● INSTRUCTIONS TO FOLLOW: Return, word for word, the line containing "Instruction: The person" and every line after it through the last line of the records below.

------ EXCERPTED RECORDS ------

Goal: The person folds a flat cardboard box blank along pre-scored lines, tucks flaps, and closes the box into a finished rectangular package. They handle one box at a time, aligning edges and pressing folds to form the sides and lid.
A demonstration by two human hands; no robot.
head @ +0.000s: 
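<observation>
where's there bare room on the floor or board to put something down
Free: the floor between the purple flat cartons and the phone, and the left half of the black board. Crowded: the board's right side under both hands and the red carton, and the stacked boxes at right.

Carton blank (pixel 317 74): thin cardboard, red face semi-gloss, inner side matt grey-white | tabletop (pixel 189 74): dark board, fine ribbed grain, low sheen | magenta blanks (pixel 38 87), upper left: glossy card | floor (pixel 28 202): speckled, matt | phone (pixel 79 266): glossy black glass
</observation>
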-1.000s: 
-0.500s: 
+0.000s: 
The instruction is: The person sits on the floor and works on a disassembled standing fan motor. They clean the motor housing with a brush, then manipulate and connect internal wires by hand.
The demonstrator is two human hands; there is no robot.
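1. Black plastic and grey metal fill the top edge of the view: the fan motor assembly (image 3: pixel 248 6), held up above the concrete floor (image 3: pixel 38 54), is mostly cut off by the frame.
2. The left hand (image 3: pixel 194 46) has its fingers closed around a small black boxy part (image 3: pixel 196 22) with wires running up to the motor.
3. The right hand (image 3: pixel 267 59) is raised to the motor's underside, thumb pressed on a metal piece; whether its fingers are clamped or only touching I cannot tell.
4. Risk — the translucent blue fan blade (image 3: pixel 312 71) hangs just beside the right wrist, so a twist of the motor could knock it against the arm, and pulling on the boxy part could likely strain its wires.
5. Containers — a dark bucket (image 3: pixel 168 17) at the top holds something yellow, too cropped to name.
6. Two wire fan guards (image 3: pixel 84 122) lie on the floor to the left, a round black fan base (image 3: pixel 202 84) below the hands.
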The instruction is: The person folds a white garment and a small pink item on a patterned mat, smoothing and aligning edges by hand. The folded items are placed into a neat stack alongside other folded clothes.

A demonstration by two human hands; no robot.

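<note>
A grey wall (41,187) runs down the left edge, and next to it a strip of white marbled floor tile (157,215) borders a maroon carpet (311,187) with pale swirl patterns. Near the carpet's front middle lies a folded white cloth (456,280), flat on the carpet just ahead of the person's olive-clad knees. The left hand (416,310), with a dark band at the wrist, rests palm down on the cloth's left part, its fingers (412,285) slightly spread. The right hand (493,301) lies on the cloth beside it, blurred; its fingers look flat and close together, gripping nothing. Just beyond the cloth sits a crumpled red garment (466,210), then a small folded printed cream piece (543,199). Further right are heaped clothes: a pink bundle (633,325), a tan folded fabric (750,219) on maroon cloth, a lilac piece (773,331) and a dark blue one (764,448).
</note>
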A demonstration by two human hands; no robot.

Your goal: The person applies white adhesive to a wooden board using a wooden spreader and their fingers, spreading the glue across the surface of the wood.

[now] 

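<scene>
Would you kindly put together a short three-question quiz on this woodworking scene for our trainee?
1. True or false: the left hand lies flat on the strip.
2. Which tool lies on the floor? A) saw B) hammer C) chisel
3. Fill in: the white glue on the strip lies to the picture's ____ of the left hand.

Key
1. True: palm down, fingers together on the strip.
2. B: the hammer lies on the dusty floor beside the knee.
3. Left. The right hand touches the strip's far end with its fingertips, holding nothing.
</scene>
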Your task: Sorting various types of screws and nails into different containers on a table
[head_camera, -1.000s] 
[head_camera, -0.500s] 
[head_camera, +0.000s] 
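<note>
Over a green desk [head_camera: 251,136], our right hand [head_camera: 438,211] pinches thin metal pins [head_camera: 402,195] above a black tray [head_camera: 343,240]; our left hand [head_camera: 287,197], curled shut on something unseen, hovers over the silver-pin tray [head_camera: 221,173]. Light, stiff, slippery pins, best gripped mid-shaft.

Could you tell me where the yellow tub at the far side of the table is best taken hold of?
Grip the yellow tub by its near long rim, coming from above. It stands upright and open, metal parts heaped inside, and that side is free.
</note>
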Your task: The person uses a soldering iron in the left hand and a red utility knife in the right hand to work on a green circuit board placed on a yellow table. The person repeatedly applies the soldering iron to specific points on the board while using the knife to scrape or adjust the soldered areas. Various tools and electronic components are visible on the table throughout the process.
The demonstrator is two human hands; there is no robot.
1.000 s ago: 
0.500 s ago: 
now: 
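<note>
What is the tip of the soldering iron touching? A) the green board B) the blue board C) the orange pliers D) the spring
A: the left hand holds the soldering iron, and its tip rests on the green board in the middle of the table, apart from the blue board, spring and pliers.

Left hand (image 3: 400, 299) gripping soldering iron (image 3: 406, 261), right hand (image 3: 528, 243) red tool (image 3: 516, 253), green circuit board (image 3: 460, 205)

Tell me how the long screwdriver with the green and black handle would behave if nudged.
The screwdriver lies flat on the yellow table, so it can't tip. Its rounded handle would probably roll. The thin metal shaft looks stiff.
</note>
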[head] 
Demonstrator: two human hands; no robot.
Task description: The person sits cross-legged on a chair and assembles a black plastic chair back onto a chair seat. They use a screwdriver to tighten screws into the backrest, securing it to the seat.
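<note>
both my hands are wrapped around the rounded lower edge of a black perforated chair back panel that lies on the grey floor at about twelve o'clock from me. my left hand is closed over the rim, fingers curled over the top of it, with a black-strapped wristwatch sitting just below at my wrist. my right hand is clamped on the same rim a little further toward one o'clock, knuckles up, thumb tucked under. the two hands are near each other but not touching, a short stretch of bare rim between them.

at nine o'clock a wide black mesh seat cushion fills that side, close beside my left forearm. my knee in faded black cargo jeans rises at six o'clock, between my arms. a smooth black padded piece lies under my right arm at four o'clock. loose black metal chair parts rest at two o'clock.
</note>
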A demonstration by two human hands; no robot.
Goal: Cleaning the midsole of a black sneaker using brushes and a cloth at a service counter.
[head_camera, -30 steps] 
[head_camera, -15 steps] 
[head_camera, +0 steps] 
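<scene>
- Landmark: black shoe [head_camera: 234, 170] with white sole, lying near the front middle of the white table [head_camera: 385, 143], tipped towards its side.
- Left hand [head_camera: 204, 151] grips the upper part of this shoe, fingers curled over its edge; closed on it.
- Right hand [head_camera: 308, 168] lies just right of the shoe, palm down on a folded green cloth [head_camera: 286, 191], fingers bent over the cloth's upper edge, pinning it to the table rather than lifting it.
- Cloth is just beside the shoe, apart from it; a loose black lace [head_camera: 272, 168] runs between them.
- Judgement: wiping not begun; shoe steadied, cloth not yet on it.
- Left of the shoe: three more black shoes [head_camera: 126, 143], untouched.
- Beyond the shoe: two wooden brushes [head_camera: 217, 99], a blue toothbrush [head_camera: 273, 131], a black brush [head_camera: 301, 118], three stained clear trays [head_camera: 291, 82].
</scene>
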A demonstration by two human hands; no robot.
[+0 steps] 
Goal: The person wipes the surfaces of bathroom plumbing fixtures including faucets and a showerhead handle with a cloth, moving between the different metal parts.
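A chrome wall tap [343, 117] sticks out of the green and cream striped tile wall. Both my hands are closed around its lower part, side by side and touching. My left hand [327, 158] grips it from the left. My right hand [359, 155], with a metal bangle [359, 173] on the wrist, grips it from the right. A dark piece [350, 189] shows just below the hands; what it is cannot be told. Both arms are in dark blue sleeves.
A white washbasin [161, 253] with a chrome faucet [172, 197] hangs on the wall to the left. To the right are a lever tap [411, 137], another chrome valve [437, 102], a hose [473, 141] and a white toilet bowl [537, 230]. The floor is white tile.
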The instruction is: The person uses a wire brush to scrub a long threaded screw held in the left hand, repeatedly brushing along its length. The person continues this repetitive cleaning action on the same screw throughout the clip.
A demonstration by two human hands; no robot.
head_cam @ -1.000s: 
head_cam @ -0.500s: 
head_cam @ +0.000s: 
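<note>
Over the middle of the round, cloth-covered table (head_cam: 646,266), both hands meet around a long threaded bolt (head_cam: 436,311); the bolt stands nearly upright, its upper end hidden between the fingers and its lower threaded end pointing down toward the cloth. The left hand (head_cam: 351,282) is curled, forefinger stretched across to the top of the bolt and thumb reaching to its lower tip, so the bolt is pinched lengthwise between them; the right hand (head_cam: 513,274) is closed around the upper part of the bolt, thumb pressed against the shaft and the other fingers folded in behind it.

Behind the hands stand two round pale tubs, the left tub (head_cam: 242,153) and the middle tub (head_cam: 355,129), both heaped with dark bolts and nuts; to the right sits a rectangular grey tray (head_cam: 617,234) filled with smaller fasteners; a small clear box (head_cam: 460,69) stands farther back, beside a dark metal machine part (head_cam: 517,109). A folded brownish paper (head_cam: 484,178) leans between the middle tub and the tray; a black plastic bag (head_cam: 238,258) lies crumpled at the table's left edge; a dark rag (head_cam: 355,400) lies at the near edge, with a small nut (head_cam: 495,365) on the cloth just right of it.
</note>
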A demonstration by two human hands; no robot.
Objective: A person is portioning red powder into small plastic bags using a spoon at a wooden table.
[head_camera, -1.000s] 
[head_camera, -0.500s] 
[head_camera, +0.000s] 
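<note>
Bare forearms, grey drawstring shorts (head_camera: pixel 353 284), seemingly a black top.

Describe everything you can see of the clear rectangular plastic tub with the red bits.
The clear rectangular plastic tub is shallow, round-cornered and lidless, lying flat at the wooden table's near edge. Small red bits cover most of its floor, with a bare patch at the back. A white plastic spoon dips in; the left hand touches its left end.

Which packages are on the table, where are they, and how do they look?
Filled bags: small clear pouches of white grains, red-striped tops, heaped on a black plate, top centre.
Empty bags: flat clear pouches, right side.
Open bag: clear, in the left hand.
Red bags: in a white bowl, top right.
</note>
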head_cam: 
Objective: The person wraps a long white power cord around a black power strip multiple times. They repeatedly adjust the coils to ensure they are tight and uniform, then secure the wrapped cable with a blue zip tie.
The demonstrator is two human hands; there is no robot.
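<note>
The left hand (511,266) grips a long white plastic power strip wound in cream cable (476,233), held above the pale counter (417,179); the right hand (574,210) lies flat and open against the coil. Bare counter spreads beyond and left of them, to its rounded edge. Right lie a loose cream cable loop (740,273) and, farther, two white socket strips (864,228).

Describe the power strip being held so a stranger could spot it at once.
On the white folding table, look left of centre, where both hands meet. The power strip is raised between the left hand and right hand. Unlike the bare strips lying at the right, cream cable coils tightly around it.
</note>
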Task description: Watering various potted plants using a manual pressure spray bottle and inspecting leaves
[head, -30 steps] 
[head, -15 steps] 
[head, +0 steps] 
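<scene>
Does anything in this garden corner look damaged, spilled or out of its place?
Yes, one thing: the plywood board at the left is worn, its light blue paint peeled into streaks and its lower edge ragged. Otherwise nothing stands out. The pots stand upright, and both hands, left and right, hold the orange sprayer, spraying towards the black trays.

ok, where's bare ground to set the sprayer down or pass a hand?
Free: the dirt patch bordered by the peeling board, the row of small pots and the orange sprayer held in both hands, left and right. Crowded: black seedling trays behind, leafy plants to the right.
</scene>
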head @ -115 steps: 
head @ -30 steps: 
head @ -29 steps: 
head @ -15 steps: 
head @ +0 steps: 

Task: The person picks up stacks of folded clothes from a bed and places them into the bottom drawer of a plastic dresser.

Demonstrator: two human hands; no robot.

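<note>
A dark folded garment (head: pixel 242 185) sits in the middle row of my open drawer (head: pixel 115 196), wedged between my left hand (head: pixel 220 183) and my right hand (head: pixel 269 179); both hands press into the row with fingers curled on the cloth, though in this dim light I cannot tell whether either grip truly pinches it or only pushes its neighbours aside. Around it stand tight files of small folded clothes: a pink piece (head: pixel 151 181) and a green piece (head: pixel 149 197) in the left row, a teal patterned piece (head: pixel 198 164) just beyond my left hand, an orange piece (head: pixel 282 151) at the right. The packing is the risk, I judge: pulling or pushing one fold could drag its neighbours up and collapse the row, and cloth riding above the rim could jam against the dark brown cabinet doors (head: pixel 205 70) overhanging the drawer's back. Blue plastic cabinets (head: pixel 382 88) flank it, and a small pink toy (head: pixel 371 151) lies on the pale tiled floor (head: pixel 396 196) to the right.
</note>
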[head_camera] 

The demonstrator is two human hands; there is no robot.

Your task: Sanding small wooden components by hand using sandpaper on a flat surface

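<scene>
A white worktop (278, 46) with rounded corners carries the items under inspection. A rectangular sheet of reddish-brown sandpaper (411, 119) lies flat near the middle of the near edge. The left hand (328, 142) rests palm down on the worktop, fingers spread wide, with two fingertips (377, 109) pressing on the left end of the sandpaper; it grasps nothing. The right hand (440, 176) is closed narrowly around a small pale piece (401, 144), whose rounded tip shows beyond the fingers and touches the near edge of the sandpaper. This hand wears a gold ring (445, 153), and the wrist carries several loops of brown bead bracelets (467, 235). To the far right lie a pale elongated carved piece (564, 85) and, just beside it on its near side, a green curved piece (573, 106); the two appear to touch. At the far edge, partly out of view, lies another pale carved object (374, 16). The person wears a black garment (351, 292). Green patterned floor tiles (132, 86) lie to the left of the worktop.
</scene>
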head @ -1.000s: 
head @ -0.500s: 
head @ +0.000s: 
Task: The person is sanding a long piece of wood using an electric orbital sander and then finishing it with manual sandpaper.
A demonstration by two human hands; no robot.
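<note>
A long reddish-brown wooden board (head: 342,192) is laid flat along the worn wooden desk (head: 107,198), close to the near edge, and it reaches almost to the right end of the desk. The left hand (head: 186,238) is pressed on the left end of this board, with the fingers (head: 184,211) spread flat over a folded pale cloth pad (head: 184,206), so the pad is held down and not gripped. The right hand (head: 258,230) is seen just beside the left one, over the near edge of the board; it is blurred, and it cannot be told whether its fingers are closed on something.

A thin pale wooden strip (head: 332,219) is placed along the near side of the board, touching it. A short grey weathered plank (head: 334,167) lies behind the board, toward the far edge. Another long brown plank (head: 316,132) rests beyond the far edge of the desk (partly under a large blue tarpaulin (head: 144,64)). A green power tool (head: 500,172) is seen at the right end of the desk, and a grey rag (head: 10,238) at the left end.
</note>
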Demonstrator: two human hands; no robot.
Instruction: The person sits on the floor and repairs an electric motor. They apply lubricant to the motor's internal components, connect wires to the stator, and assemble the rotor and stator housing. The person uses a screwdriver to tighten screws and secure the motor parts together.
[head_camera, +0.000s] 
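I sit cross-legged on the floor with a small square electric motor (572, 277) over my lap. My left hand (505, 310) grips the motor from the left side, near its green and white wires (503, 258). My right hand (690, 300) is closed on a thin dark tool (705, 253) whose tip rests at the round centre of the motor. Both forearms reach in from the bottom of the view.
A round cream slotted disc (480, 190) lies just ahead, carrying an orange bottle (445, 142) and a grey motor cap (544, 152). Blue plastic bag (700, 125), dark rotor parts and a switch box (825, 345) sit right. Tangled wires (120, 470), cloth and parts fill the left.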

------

● PROBLEM SOLUTION:
Instruction: The person sits on the floor and repairs an electric motor. They apply lubricant to the motor's internal components, connect wires to the stator, and assemble the rotor and stator housing. The person uses a screwdriver to tighten screws and secure the motor parts together.
[head_camera, +0.000s] 
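I sit cross-legged on the floor with a small square electric motor (572, 277) over my lap. My left hand (505, 310) grips the motor from the left side, near its green and white wires (503, 258). My right hand (690, 300) is closed on a thin dark tool (705, 253) whose tip rests at the round centre of the motor. Both forearms reach in from the bottom of the view.
A round cream slotted disc (480, 190) lies just ahead, carrying an orange bottle (445, 142) and a grey motor cap (544, 152). Blue plastic bag (700, 125), dark rotor parts and a switch box (825, 345) sit right. Tangled wires (120, 470), cloth and parts fill the left.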

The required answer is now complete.